On a positive note, the narrator of this poem recalls the joys of his youth. He spends a lot of time playing chess, a game he loves. Outside his house, however, and sometimes right on the other side of his windows, a war is raging in his country. The narrator remembers how his house shakes when heavy tanks pass by on the streets. He also recalls the noise of military planes hammering the skies. He cannot recall, however, the most horrific images, such asmen hanging dead from telephone poles. He knows that someone told him he saw such things, but he refuses to call up these images. He would rather think about the professor who taught him all he knows about chess. He does not want to remember feeling afraid and belittled by the soldiers and their guns. He would rather think about mastering his favorite game.
‘‘Prodigy’’ is one of Simic’s more popular poems. The writing style is simple and easy to understand. Although Simic leaves the reader with many unanswered questions, he provides enough hints that readers can infer the hidden meanings. The poem was first published in 1980 in Simic’s award-winning collection Classic Ballroom Dances.
Simic was born on May 9, 1938, in Belgrade, Yugoslavia (now called Serbia). He grew up there during World War II. In the midst of the war, his father, an engineer, immigrated to Italy to find work. Later, his father was able to flee to the United States. Simic’s father was separated from his family for ten years. During that time, Simic’s mother attempted to leave Belgrade several times, but the communist government would not allow it. After one attempt, she and her sons were turned back and spent two weeks in jail. Eventually, they did leave and spent one year in Paris before obtaining visas to continue on to the United States. While in France, Simic learned to speak English.
Ten years after the war ended, when Simic was sixteen, his family was reunited. They lived one year in New York City then moved to Oak Park, Illinois, a suburb of Chicago. Simic attended Oak Park High School, the same school that novelist and short story writer Ernest Hemingway graduated from more than forty years earlier. It was in high school that Simic began writing poetry.
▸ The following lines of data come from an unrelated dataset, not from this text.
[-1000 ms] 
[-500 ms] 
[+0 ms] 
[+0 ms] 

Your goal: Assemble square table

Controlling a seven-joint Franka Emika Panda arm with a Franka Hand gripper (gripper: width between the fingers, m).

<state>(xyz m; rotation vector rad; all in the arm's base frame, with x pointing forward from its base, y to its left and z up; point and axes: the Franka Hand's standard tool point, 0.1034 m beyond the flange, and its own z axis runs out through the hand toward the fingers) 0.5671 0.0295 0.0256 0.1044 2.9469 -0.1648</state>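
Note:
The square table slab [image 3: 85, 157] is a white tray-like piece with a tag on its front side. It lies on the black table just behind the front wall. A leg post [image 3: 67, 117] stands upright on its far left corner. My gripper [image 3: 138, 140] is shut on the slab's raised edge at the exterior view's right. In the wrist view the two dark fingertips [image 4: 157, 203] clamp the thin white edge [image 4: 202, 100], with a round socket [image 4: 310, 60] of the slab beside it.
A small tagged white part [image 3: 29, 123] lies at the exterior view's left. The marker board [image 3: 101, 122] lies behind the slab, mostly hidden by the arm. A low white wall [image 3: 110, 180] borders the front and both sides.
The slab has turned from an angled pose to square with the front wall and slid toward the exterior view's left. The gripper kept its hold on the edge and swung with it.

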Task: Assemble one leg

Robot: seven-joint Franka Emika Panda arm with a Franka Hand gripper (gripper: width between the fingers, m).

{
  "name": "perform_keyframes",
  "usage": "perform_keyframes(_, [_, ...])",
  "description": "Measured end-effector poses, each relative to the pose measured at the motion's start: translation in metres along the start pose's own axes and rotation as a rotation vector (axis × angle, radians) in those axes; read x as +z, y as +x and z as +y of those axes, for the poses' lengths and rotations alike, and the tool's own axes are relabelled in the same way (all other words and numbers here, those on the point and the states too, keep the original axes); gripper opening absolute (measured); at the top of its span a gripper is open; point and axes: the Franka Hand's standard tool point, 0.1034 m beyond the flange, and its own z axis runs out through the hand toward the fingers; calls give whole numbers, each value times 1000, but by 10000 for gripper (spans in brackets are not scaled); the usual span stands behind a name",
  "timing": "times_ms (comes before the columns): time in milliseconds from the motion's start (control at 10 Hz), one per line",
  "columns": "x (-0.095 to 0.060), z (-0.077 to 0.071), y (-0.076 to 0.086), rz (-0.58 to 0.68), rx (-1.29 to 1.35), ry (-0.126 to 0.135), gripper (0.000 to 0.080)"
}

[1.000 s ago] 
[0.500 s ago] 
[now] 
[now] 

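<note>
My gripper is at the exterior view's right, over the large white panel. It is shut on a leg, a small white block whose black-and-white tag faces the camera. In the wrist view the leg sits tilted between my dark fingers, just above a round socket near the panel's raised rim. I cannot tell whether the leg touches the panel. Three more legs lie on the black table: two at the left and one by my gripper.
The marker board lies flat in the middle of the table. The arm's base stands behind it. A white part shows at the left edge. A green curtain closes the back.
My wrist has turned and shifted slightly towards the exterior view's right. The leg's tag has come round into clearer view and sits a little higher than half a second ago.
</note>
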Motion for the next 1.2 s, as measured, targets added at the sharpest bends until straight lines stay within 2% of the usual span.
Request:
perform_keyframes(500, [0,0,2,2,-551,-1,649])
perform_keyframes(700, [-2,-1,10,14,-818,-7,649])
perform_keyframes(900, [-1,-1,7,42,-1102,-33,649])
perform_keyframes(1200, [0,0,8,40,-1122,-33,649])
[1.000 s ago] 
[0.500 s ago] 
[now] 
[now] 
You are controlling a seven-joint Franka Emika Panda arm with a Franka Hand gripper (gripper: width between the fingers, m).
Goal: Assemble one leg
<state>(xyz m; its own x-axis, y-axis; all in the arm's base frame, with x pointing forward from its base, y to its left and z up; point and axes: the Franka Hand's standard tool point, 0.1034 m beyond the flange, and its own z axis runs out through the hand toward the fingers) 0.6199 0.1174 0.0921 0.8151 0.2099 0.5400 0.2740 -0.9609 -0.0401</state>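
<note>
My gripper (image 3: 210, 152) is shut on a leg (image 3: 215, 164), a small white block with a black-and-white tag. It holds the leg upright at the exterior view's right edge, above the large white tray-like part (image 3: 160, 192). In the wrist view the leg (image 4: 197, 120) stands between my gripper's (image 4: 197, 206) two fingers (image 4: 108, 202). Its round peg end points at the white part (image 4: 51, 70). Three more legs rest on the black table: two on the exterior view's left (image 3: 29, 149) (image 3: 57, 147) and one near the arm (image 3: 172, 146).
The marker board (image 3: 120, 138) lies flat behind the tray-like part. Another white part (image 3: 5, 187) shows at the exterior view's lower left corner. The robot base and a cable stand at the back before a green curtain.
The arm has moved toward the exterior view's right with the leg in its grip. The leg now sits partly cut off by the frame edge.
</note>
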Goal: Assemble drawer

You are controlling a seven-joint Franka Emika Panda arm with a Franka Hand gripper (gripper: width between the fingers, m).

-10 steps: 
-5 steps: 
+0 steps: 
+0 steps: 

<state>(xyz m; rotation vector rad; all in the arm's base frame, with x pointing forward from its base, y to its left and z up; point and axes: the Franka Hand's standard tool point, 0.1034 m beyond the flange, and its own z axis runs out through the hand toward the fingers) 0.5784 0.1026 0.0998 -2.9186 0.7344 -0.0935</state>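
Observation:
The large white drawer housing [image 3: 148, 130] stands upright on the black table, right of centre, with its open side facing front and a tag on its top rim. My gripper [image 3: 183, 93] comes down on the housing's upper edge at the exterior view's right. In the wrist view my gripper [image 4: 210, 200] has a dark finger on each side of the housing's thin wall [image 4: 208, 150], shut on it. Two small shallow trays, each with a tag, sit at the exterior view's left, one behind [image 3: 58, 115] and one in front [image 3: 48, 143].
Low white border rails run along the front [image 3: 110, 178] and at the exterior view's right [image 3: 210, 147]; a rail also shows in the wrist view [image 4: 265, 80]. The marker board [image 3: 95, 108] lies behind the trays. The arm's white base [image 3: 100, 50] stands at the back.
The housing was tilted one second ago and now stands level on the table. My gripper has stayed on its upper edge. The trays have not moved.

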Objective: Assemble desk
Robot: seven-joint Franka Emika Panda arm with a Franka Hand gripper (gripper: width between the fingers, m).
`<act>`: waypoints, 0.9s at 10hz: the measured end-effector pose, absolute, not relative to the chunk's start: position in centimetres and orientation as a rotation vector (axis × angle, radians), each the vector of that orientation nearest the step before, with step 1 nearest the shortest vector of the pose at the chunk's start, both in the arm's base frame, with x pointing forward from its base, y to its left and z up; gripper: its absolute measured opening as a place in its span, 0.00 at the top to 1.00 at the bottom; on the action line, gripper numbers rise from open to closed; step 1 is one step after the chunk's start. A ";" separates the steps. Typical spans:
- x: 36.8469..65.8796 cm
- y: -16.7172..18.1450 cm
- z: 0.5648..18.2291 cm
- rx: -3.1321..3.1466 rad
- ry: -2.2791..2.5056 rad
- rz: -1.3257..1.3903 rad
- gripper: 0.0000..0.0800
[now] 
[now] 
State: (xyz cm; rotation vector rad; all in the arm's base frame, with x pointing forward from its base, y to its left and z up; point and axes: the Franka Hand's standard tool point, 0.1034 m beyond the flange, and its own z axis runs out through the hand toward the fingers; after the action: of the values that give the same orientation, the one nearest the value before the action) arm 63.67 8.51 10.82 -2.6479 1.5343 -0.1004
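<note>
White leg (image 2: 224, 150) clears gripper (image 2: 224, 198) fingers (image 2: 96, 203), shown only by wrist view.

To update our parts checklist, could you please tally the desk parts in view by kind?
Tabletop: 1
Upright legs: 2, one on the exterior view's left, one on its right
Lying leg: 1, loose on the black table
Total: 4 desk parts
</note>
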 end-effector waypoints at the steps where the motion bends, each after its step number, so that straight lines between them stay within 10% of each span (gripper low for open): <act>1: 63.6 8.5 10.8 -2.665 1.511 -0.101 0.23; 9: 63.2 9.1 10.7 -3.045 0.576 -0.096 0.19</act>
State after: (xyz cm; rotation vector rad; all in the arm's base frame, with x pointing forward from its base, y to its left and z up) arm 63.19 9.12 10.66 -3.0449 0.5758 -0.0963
In 1961, Simic attended classes at the University of Chicago before being drafted into the U. S. Army. When he was discharged from service in 1966, Simic moved back to New York City, where he earned a bachelor’s degree in Russian from New York University. A year later, in 1967, Simic published his first collection of poems, What the Grass Says.
In 1978, Simic’s book Charon’s Cosmology (1977) was a finalist for the National Book Award for Poetry. In 1980, Simic’s collection Classic Ballroom Dances, in which his poem ‘‘Prodigy’’ was first published, won the di Cas-tagnola Award and the Harriet Monroe Poetry Award. In 1990, Simic was honored with the Pulitzer Prize for poetry for his collection The World Doesn’t End (1989). Simic also won the 2005 Griffin Poetry Prize, an international award, for his Selected Poems: 1963–2003, which was published in 2004, and his collection Jackstraws (1999) was named a Notable Book of the Year by the New York Times.
In 2007, the Library of Congress appointed Simic the fifteenth Poet Laureate Consultant in Poetry. As a professor at the University of New Hampshire, Simic has taught creative writing and literature for thirty-four years. In 2007, Simic won the coveted Wallace Stevens Award from the Academy of American Poets for lifelong excellence in poetry.
Simic has published twenty poetry collections, five books of essays, and the memoir A Fly in the Soup (2000). He is married to Helen Dubin, a fashion designer. The couple has two children, a son and a daughter. As of 2010, Simic lives with Helen in the countryside outside of Strafford, New Hampshire.